NanoSail-D will feel two kinds of pressure: aerodynamic drag from the wispy top of Earth's atmosphere and the pressure of sunlight. Montgomery's team hopes to measure both types of pressure as the sail circles Earth.

"Our primary objective is to demonstrate successful deployment of a lightweight solar sail structure in low Earth orbit," says Montgomery.

Johnson cautions: "If – and it's a big if – they can measure the solar pressure, they will have demonstrated [it] as a primary means of orbital manoeuvring. [But] they'll have to show conclusively the effects of solar pressure, with a convincingly high signal-to-noise ratio."

Montgomery acknowledges that challenge. "The orbit available to us in this launch opportunity is so low, it may not allow us to stay in orbit long enough for solar pressure effects to accumulate to a measurable degree," he says. "We are going to have to look closely at the flight data to see if we can make that determination."

"Practical interstellar flight"

Unlike the NASA initiative, Cosmos 2 is a privately funded mission, a partnership of The Planetary Society and Carl Sagan-linked, U.S. media company, Cosmos Studios. Work has begun at the Russian Space Research Institute on some Cosmos 2 spacecraft hardware and they are also studying possible launch configurations on a reliable launch vehicle.

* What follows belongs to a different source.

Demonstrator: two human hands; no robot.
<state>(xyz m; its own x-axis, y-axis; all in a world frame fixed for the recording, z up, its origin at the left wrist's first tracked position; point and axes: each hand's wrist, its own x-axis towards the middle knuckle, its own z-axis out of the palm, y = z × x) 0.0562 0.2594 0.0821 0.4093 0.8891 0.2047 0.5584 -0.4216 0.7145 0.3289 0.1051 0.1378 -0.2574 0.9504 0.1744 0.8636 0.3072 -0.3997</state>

If successful, NanoSail-D and Cosmos 2 could profoundly affect the future of science and exploration missions. "Success would be huge for the future of space exploration," says Montgomery.

"Solar sailing is the only means known to achieve practical interstellar flight," says Friedman. "It is our hope that the first solar sail flight will spur the development of solar sail technology so that this dream can be made real."

Each effort "is a stepping stone," in the great visionary Carl Sagan's words, along "the shore of the cosmic ocean," leading us closer to sailing among the stars.